* _WHAT IS NEEDED_: Search the records below for the word "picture". Copy each line where it occurs.
BEGIN DATASET CONTENT
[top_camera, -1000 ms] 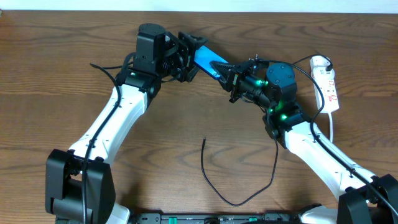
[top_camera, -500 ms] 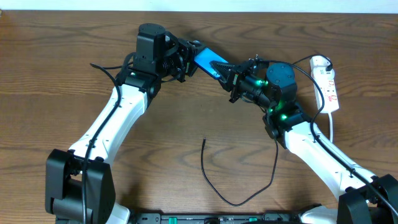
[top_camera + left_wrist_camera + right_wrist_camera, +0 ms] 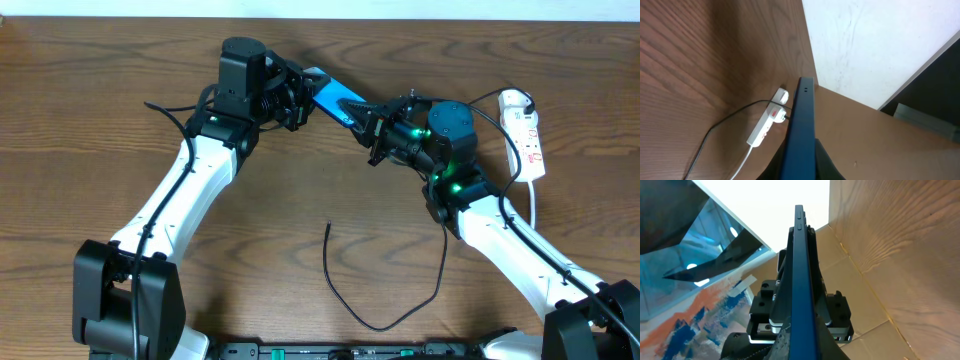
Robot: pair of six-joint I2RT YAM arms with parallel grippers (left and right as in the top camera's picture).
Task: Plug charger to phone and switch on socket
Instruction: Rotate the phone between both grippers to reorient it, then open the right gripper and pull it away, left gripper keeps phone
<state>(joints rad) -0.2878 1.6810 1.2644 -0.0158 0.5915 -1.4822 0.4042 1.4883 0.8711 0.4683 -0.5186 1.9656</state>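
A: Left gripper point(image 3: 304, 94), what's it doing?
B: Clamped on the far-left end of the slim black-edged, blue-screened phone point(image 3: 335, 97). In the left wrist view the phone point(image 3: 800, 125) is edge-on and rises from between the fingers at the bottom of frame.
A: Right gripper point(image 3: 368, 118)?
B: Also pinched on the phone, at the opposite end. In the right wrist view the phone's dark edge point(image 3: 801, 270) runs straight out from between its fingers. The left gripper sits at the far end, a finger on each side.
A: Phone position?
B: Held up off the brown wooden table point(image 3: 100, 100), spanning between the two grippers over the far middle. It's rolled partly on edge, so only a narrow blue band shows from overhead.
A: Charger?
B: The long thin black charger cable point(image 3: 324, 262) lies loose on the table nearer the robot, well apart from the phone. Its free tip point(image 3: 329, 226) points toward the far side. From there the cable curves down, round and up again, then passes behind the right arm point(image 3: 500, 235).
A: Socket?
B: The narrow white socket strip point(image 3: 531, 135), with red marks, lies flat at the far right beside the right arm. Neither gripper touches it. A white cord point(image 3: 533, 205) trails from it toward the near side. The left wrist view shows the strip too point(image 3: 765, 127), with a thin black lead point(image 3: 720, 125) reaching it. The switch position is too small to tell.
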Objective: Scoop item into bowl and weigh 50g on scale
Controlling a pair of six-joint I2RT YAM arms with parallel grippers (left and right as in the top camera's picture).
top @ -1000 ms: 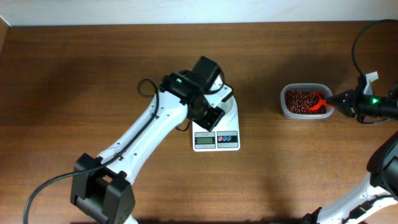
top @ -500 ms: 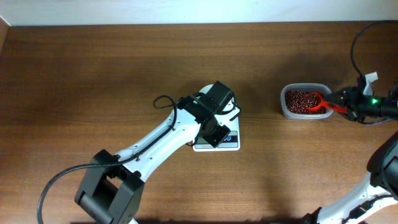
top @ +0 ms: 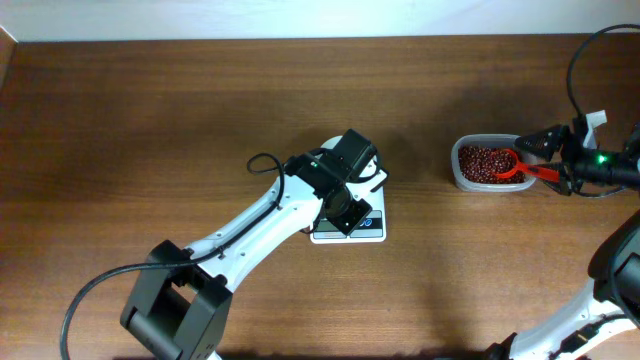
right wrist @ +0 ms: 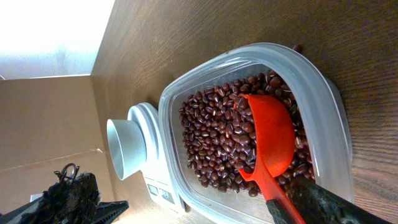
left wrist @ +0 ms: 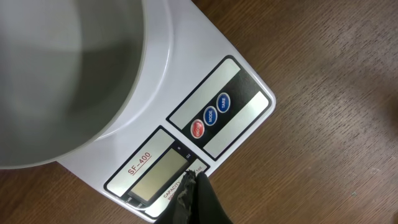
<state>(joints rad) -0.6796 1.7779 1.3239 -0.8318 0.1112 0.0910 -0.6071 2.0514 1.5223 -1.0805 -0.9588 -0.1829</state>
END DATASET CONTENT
* _RESULT OF THE TASK_:
Robot: pair of six-joint I2RT YAM arms with parallel grippers (left and right as in the top camera's picture).
Controlling a pair of six-joint I2RT YAM arms with parallel grippers (left and right as in the top camera's picture).

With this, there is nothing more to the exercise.